4.32. The aim will be to provide such quality textbooks at the lowest possible cost -namely, at the cost of production/printing - in order to mitigate the burden of textbook prices on the students and on the educational system. This may be accomplished by using high-quality textbook materials developed by NCERT in conjunction with the SCERTs; additional textbook materials could be funded by public-philanthropic partnerships and crowd sourcing that incentivize experts to write such high-quality textbooks at cost price. States will prepare their own curricula (which may be based on the NCFSE prepared by NCERT to the extent possible) and prepare textbooks (which may be based on the NCERT textbook materials to the extent possible), incorporating State flavour and material as needed. While doing so, it must be borne in mind that NCERT curriculum would be taken as the nationally acceptable criterion. The availability of such textbooks in all regional languages will be a top priority so that all students have access to high-quality learning. All efforts will be made to ensure timely availability of textbooks in schools. Access to downloadable and printable versions of all textbooks will be provided by all States/UTs and NCERT to help conserve the environment and reduce the logistical burden.

4.33. Concerted efforts, through suitable changes in curriculum and pedagogy, will be made by NCERT, SCERTs, schools, and educators to significantly reduce the weight of school bags and textbooks.

Transforming Assessment for Student Development

4.34. The aim of assessment in the culture of our schooling system will shift from one that is summative and primarily tests rote memorization skills to one that is more regular and formative, is more competency-based, promotes learning and development for our students, and tests higher-order skills, such as analysis, critical thinking, and conceptual clarity. The primary purpose of assessment will indeed be for learning; it will help the teacher and student, and the entire schooling system, continuously revise teaching-learning processes to optimize learning and development for all students. This will be the underlying principle for assessment at all levels of education.
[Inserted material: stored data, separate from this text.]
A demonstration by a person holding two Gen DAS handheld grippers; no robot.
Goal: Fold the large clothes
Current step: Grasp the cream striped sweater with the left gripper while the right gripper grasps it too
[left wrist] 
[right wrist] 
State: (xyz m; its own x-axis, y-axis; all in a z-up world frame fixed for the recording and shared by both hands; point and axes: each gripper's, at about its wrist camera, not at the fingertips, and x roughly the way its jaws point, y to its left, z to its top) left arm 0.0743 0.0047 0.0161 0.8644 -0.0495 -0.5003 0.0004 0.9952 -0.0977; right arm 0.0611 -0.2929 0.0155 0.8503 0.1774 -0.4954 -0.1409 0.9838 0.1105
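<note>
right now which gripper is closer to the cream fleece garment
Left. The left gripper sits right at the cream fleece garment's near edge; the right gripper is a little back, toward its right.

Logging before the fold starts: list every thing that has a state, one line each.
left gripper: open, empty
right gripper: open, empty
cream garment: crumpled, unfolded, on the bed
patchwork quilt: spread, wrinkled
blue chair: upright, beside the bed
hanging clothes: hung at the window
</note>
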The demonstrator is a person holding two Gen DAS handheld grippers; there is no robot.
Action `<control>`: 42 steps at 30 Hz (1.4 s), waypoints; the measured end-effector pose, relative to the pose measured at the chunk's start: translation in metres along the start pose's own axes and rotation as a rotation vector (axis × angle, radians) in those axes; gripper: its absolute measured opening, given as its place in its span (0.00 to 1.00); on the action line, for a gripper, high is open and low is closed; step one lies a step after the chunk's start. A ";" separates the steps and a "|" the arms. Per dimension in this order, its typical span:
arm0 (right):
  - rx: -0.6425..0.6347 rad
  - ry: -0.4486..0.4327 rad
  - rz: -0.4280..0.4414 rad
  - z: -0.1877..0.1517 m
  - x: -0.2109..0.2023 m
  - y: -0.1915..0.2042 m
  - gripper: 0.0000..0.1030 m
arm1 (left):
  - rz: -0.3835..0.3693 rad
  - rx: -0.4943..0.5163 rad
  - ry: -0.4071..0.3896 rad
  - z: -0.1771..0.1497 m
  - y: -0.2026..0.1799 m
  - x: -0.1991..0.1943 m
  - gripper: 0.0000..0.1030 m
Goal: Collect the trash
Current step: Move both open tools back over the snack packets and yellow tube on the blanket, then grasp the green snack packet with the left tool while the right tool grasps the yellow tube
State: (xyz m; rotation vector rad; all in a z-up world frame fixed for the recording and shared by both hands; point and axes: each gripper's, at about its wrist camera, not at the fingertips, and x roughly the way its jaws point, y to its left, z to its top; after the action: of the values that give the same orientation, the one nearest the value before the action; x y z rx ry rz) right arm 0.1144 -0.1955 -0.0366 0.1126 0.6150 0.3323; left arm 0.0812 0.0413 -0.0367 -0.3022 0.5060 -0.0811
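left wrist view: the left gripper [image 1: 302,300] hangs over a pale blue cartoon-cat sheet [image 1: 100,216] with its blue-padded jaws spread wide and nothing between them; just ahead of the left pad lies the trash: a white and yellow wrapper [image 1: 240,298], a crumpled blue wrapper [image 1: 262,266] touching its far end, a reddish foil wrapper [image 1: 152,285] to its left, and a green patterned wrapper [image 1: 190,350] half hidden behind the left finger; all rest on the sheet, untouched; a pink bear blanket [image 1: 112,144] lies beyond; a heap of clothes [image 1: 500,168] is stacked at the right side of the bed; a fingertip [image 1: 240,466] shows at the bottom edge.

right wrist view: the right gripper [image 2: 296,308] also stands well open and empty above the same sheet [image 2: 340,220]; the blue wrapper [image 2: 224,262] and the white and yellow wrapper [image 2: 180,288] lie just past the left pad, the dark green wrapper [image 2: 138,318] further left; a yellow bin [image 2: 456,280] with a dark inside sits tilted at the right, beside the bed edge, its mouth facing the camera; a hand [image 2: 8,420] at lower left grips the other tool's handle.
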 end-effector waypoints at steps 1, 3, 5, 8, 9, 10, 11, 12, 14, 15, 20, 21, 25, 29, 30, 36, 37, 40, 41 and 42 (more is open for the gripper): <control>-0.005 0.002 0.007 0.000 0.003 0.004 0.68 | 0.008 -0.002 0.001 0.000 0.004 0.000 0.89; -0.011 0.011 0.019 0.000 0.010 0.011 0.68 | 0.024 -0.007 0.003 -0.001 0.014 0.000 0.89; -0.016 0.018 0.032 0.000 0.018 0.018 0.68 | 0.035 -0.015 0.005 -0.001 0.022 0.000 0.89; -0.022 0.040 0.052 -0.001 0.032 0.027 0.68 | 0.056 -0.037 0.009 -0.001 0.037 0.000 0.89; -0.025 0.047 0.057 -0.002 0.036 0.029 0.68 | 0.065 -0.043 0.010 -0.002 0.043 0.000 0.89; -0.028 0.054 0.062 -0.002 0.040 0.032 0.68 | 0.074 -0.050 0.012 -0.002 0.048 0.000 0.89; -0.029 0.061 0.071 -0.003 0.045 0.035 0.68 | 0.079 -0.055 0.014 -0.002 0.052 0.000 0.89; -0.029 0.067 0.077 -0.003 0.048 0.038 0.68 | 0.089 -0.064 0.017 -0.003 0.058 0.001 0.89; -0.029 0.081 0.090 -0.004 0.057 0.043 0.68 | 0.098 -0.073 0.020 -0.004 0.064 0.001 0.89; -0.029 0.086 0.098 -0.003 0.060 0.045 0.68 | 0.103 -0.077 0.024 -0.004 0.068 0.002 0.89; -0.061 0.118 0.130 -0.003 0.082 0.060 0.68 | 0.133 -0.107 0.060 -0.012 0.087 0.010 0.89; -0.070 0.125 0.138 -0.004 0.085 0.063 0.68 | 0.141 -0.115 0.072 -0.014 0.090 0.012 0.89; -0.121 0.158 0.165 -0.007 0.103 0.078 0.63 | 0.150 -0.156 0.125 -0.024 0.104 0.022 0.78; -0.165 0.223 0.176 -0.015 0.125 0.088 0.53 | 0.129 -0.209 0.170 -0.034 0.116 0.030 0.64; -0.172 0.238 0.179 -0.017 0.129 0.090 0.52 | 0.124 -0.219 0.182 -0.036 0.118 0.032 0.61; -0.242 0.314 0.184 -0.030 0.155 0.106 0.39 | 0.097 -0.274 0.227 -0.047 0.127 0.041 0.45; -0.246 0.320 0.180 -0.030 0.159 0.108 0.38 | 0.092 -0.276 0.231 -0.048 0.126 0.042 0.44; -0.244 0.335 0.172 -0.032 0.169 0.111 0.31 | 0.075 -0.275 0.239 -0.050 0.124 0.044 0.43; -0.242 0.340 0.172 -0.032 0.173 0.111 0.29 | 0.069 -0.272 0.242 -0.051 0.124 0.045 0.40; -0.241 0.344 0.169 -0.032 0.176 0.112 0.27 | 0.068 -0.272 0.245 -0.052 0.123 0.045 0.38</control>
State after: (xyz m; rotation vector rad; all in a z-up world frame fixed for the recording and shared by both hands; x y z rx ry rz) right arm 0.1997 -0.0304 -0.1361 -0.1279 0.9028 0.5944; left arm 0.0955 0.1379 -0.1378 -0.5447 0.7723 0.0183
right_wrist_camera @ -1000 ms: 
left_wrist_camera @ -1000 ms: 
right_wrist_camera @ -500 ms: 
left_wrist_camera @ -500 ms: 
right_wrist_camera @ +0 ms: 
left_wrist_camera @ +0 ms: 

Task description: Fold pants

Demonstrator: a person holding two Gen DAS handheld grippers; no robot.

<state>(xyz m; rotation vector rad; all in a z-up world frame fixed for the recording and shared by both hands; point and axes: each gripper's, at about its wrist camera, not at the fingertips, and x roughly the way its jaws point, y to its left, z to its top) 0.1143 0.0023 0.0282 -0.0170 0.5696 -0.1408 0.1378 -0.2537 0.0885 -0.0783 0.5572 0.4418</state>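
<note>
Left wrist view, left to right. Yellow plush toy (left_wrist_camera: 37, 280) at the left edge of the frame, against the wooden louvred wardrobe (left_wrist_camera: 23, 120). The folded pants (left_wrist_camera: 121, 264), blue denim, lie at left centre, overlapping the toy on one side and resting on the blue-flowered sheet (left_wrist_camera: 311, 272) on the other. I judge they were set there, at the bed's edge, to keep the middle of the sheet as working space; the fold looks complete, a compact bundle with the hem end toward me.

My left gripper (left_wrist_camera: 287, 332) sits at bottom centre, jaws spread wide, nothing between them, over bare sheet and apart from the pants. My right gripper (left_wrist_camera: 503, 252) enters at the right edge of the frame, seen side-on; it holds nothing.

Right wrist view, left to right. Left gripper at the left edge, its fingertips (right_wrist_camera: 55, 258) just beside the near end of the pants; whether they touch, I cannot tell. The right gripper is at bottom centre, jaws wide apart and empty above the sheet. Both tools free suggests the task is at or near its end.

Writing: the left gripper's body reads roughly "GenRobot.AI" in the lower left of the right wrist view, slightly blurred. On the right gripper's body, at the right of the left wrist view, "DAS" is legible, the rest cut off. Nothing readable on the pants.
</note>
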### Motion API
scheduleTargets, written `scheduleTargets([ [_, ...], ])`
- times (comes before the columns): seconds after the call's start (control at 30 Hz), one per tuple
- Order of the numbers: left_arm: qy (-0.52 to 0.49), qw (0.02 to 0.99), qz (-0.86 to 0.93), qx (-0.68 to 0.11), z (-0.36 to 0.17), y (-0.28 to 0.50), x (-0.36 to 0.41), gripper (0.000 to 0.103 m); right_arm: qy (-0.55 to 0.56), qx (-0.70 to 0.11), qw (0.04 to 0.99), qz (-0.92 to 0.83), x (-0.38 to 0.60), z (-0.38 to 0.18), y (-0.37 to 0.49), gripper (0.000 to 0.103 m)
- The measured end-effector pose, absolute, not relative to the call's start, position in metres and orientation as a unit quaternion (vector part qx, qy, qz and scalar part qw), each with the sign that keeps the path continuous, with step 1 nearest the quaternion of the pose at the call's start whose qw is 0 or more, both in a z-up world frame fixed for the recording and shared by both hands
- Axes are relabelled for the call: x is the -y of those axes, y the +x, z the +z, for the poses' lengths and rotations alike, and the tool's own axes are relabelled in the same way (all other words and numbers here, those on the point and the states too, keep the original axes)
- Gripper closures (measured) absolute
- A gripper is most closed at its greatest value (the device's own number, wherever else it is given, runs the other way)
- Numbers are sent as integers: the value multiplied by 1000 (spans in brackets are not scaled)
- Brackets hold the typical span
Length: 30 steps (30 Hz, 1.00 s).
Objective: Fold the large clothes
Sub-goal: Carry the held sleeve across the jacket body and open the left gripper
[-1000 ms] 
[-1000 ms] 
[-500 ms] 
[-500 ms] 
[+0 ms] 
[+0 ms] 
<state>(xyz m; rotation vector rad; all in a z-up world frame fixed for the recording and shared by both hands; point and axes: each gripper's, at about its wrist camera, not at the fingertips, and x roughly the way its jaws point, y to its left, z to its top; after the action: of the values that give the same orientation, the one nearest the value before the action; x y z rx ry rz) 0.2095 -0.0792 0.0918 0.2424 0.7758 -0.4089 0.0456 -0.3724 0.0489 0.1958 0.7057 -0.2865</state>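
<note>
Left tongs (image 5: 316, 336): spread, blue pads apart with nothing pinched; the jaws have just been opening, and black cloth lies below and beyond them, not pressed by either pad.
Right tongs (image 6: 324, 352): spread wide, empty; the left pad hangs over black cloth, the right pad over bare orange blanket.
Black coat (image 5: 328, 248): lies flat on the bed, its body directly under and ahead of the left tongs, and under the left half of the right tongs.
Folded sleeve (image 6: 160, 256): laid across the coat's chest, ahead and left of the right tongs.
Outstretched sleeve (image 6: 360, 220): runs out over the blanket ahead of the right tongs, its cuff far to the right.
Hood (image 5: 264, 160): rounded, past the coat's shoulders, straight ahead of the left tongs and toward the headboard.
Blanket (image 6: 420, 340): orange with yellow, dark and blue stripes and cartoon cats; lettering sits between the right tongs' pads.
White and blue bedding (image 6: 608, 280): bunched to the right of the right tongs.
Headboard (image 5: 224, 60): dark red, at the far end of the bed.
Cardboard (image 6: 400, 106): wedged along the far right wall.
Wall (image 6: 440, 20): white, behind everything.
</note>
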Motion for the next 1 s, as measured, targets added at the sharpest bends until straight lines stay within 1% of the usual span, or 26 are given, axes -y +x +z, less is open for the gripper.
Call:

4.35. The progress card of all students for school-based assessment, which is communicated by schools to parents, will be completely redesigned by States/UTs under guidance from the proposed National Assessment Centre, NCERT, and SCERTs. The progress card will be a holistic, 360-degree, multidimensional report that reflects in great detail the progress as well as the uniqueness of each learner in the cognitive, affective, and psychomotor domains. It will include self-assessment and peer assessment, and progress of the child in project-based and inquiry-based learning, quizzes, role plays, group work, portfolios, etc., along with teacher assessment. The holistic progress card will form an important link between home and school and will be accompanied by parent-teacher meetings in order to actively involve parents in their children’s holistic education and development. The progress card would also provide teachers and parents with valuable information on how to support each student in and out of the classroom. AI-based software could be developed and used by students to help track their growth through their school years based on learning data and interactive questionnaires for parents, students, and teachers, in order to provide students with valuable information on their strengths, areas of interest, and needed areas of focus, and to thereby help them make optimal career choices.

4.36. The current nature of secondary school exams, including Board exams and entrance exams - and the resulting coaching culture of today - are doing much harm, especially at the secondary school level, replacing valuable time for true learning with excessive exam coaching and preparation. These exams also force students to learn a very narrow band of material in a single stream, rather than allowing the flexibility and choice that will be so important in the education system of the future.

4.37. While the Board exams for Grades 10 and 12 will be continued, the existing system of Board and entrance examinations shall be reformed to eliminate the need for undertaking coaching classes. To reverse these harmful effects of the current assessment system, Board exams will be redesigned to encourage holistic development; students will be able to choose many of the subjects in which they take Board exams, depending on their individualized interests. Board exams will also be made ‘easier’, in the sense that they will test primarily core capacities/competencies rather than months of coaching and memorization; any student who has been going to and making a basic effort in a school class will be able to pass and do well in the corresponding subject Board Exam without much additional effort. To further eliminate the ‘high stakes’ aspect of Board Exams, all students will be allowed to take Board Exams on up to two occasions during any given school year, one main examination and one for improvement, if desired.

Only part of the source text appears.